だから私は雨の日が好き。【夏の章】※加筆修正版
「失礼します!」
大きな声で本部に入ると、ディレクターと尾上部長がこちらを振り返って驚いた顔をしていた。
さっきまでは大人しいキャラぶっていたけれど、さっき剥がされてしまったから。
そんな事、今は必要ないのだと気付かされた。
おしとやかでなくても、作った自分でなくても。
笑っていつも私のままで仕事は上手く回るのだと、背中を押してもらったからかもしれない。
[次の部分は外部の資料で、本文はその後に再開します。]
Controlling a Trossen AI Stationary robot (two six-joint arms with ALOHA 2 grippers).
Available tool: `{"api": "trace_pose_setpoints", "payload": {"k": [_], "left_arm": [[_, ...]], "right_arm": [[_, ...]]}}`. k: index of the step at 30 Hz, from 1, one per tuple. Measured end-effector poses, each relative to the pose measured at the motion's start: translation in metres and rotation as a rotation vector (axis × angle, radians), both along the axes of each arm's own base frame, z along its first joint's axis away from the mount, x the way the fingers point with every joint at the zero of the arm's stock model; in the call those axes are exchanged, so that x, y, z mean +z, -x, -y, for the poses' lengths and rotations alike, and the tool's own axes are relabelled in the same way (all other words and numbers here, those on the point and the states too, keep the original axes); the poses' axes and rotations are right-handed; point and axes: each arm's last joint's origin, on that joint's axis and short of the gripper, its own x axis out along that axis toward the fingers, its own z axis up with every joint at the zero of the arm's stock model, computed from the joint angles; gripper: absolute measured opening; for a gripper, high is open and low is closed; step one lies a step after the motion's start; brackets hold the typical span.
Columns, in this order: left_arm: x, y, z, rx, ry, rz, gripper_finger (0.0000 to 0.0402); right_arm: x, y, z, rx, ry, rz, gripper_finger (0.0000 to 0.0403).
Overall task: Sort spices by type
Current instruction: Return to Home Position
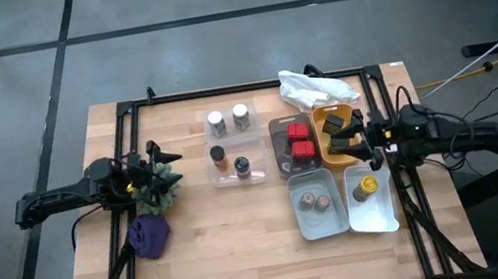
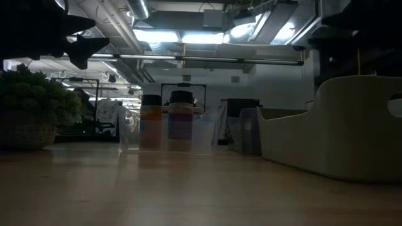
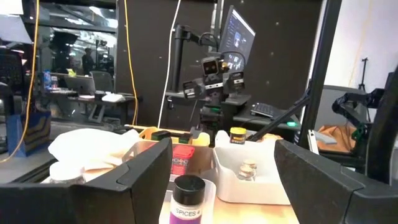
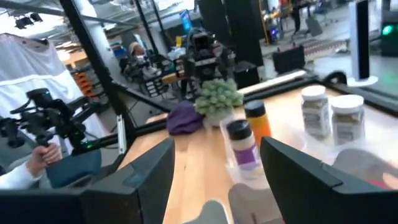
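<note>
Spices (image 1: 301,141) sit grouped in bins (image 1: 325,227) on the wooden tabletop (image 1: 217,251) — the left claw (image 1: 172,164) and right claw (image 1: 358,137) flank them, both wide open, empty. Beyond, a dim workshop under strip lights; most labels unreadable.

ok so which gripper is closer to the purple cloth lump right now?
Left. The left gripper hangs open close by the purple cloth lump, next to the small plant. The right gripper is across the table, at the orange bin.

Dark-capped jar (image 3: 188,194) (labelled SPICES) runs off the edge.
</note>
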Motion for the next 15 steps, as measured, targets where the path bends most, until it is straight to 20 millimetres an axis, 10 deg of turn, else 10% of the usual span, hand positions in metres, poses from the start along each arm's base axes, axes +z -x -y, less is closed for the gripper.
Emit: {"api": "trace_pose_setpoints", "payload": {"k": [15], "left_arm": [[-0.005, -0.001, 0.000, -0.004, 0.029, -0.052, 0.0266]], "right_arm": [[-0.036, -0.002, 0.013, 0.031, -0.050, -0.087, 0.0237]]}}
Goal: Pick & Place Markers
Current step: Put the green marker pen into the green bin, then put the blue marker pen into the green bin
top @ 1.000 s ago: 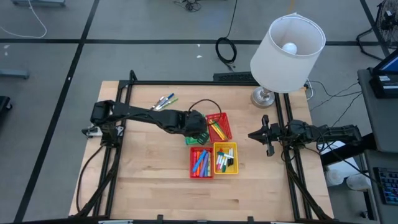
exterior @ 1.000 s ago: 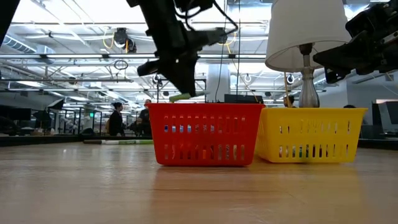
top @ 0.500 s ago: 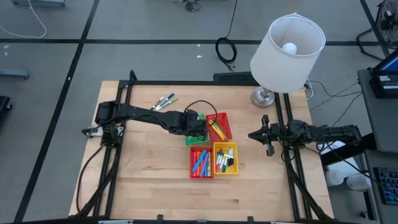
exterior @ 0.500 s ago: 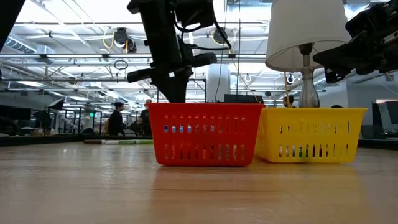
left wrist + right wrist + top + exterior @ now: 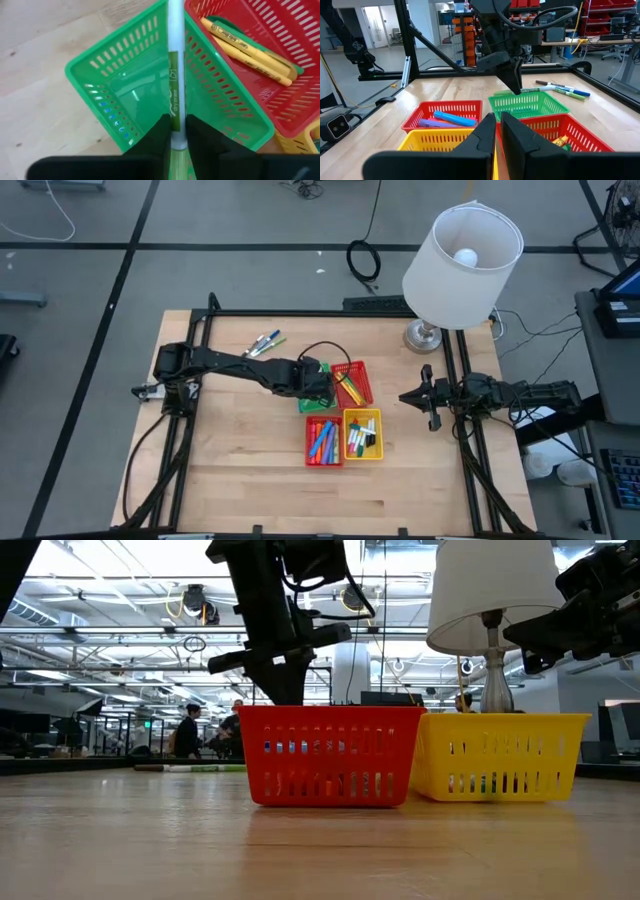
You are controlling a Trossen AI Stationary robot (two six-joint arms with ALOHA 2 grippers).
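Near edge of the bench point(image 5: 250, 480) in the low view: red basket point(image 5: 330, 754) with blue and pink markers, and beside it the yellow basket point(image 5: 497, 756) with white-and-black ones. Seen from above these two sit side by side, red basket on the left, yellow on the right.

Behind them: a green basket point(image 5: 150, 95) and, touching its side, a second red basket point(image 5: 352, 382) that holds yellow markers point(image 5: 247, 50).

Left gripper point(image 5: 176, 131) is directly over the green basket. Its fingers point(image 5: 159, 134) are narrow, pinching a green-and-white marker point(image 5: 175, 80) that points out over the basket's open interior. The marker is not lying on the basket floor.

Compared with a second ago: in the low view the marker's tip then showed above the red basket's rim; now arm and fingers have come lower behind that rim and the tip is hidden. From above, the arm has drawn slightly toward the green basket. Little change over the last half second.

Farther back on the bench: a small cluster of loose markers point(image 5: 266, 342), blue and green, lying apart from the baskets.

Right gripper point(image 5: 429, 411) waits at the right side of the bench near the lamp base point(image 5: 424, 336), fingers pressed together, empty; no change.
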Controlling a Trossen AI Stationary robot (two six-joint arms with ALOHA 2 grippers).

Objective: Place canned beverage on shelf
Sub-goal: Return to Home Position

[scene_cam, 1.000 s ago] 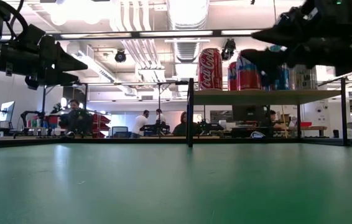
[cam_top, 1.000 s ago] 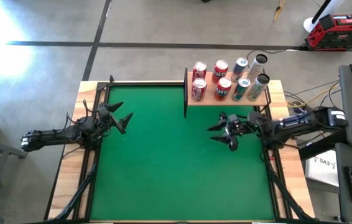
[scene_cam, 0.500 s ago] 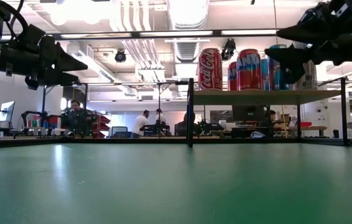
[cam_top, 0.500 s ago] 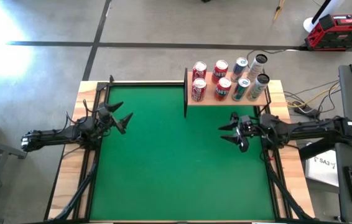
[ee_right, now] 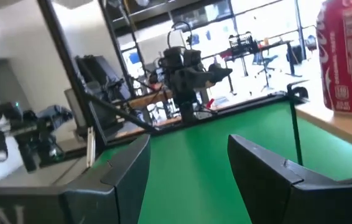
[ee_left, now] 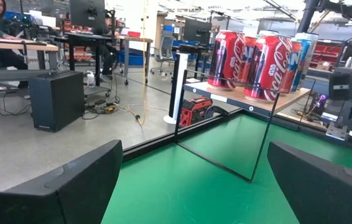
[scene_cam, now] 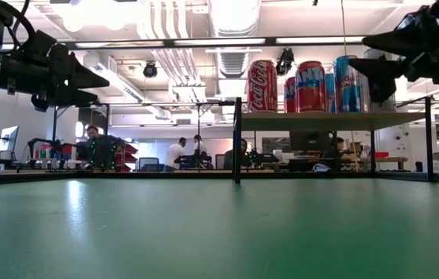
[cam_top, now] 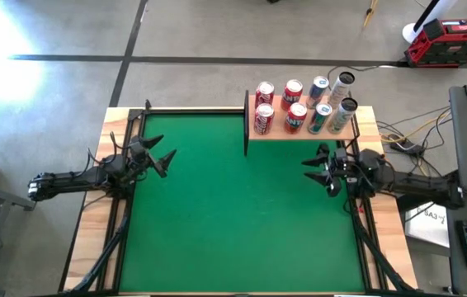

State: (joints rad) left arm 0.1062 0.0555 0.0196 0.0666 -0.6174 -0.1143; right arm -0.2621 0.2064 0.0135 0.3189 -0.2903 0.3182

「お疲れ様。いつもの山本に戻ったな。緊張してたか?」
「はい・・・。ご心配おかけしました。もう、大丈夫です」
「そうか。いい顔になったな」
「そのままの方が自分らしいって、気付きましたから。外に出て、現場に出て。取り繕ってる余裕なんてない、って分かりましたから」
尾上部長は楽しそうに笑っていた。
私にかけてくれるその言葉を聞いて、やっぱり見てくれているのだな、と感心してしまう。
「それと、最終伝達事項です。何かあれば、後は無線で連絡を取り合う方が早いと思います。フィナーレまではインカムをフル活用でお願いします」
「舞台袖は?」
「すでに森川達が配置済みです。私もこのまま袖で待機します」
「会場誘導は?」
「先ほど御二方にお願いしてあります。男性の方がすぐに動けるので、会場には男性スタッフを配置してあります」
てきぱきと指示内容を伝える私を見て、ディレクターもぽかんとしている。
視線を感じて顔を向け、にっこりと笑って見せた。
ディレクターは楽しそうに笑い、尾上部長に向き直った。